Still, the market was great, and I haven't been feeling great for so long—fighting the bronchial thing, which I am seriously considering blaming on the LBAM spraying last November, since so many people, even young people, have been sick for weeks with a bad cough. Getting out was a treat, despite the hot and dry weather.
It's a melée at the downtown market on a hot day. The masses know that stone fruits, basil, and more are awaiting them, and throng they will. Still, it was weird to be surrounded by so hundreds of people with varying knowledge of what was causing the pollution in the sky. If you walked into the market from the standard entrance, you saw only blue skies. If you turned around facing west, you would have seen this:
One farmer friend, Joe Rubin at Live Earth Farm, got a distressing phone call right as I walked up, saying friends of his were being forced to evacuate, but they own 20 alpacas.
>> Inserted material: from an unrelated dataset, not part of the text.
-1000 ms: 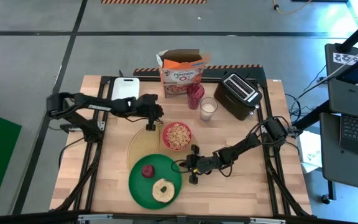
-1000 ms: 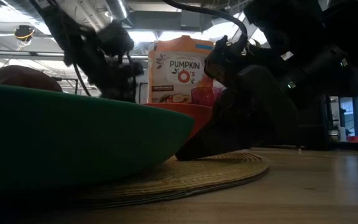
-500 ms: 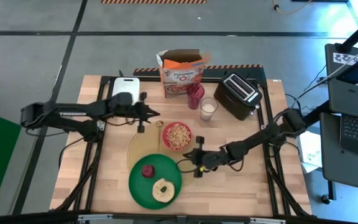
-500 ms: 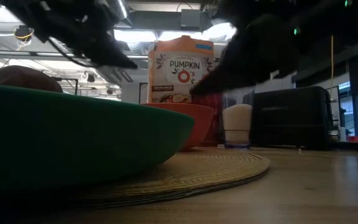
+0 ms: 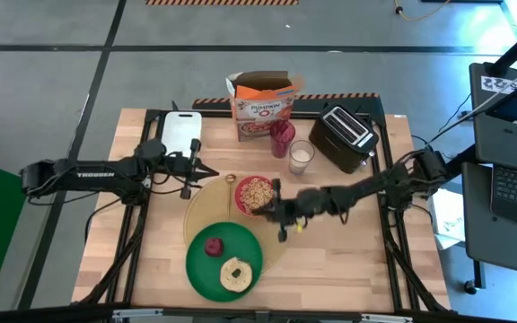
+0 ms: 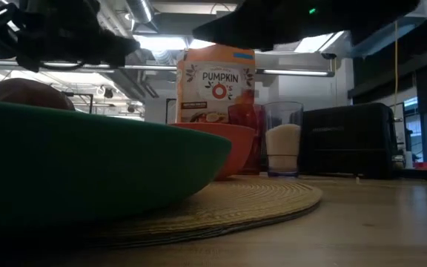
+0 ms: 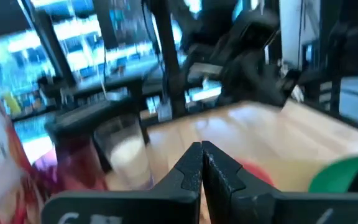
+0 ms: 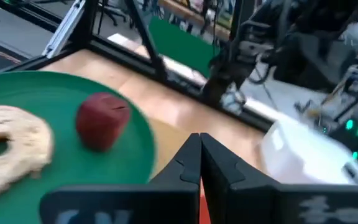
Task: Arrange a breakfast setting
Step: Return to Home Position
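A round tan placemat (image 5: 206, 202) lies at mid-table. The green plate (image 5: 224, 260) rests on its near part and holds the dark-red fruit (image 5: 213, 246) and the bread ring (image 5: 235, 274). The red bowl (image 5: 257, 195), filled with cereal, stands on the placemat's right part. A small gold spoon (image 5: 230, 179) lies on its far edge. My left gripper (image 5: 212, 170) is shut and empty, above the table just left of the spoon. My right gripper (image 5: 263, 206) is shut and empty, raised beside the bowl's near right side. The right wrist view shows the fruit (image 8: 103, 120) and the bread ring (image 8: 8, 146).
A cereal box (image 5: 260, 108), a dark-red cup (image 5: 282, 136), a glass of milk (image 5: 301, 157) and a black toaster (image 5: 346, 137) stand along the far edge. A white cutting board (image 5: 179, 128) lies at the far left. Bare wood shows at the near right.
My left gripper has risen from the placemat's far edge and drawn back toward the table's left edge, levelling out. My right gripper has lifted off the table beside the plate and gone toward the far edge, up next to the red bowl.
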`<move>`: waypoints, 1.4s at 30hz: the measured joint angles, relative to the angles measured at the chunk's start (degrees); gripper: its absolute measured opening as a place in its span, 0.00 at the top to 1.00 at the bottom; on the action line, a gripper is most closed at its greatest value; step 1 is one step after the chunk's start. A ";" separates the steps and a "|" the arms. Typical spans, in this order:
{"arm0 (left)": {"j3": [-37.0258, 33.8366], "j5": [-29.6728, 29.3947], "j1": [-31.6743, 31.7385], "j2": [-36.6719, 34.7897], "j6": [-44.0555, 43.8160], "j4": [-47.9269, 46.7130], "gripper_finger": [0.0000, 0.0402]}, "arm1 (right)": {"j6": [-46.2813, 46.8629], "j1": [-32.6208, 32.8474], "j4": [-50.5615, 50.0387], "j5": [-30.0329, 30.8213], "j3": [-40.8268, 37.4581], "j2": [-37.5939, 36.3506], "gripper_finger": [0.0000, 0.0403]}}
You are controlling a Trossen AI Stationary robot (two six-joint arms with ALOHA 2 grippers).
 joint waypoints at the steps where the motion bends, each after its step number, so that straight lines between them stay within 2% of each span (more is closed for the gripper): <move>1: -0.14 0.37 0.00 -0.01 -0.24 1.68 1.00 | -1.63 -1.47 0.73 -2.18 -0.03 -0.48 0.99; 3: -0.21 0.43 0.12 -0.24 -0.42 3.00 1.00 | -4.36 -4.59 1.59 -6.25 -0.96 -2.63 0.99; 5: -0.37 0.43 1.05 -1.47 -0.98 2.51 1.00 | -5.20 -7.12 2.06 -7.58 -3.45 -6.60 0.99; 8: -2.05 -1.38 3.35 -5.15 -1.50 3.58 1.00 | -6.26 -8.99 4.79 -5.38 -9.96 -14.44 1.00; 11: -6.73 -6.45 4.57 -12.02 -1.41 8.48 1.00 | -7.02 -7.58 16.11 -2.06 -17.92 -24.19 1.00; 13: -9.66 -6.52 5.42 -17.18 -2.66 9.41 1.00 | -7.80 -5.30 21.20 1.39 -23.08 -30.57 1.00; 16: -12.96 -5.73 5.96 -24.36 -7.17 8.31 1.00 | -8.37 -0.59 21.35 9.83 -28.96 -36.81 1.00; 19: -12.79 -6.03 5.71 -28.93 -9.24 0.67 1.00 | -9.04 3.17 21.61 16.04 -32.20 -39.19 1.00; 23: -12.80 -7.75 5.48 -32.35 -8.67 -3.22 1.00 | -19.39 8.96 21.39 24.17 -34.89 -42.64 1.00; 25: -12.82 -8.28 5.49 -33.39 -8.62 -3.79 1.00 | -23.86 11.20 23.32 26.99 -36.90 -47.46 1.00; 29: -12.75 -5.25 5.49 -33.43 -9.87 -3.60 1.00 | -24.07 9.73 24.62 23.76 -41.50 -56.49 1.00; 35: -12.77 -4.46 5.46 -33.36 -10.60 -5.23 1.00 | -16.24 1.49 27.73 8.19 -49.25 -67.29 1.00; 39: -12.78 -4.36 5.49 -33.34 -10.64 -6.02 1.00 | -14.44 -3.16 20.86 1.27 -49.24 -73.43 1.00; 42: -12.86 -4.07 5.49 -33.34 -12.97 -7.07 1.00 | -15.57 -4.13 15.04 1.52 -49.24 -78.16 1.00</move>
He was wondering if he could use the farm truck to get up there and help—my guess is that didn't happen, because when I returned to the UCSC West Entrance, police cars were blocking Empire Grade Road, which goes to Bonny Doon.
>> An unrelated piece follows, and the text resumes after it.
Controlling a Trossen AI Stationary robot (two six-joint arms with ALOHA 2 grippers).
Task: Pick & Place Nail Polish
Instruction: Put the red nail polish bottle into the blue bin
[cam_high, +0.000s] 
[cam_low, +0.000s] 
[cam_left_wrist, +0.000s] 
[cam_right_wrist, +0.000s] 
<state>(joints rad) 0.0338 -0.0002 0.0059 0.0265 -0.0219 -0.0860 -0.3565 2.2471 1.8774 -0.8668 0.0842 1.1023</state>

Lots of cell phones and lots of speculation: a brush fire? Grass fire? Too much smoke to be just grass, and Bonny Doon is filled with redwoods.
It was a nervous though beautiful market, and the best news I had all day was seeing Patricia Rain, aka "The Vanilla Queen." I've been wanting to post a letter I got from her back at the end of April, but haven't. It will bear its own post, since it's long and filled with her latest news, which included an amazing spur-of-the-moment trip to China, and the details of her cancer, which had returned. (She pulled up her shirt, à la LBJ, to show me the three-armed scar—like the Mercedes logo without the enclosing circle—that is her Badge of Courage from a recent major surgery.)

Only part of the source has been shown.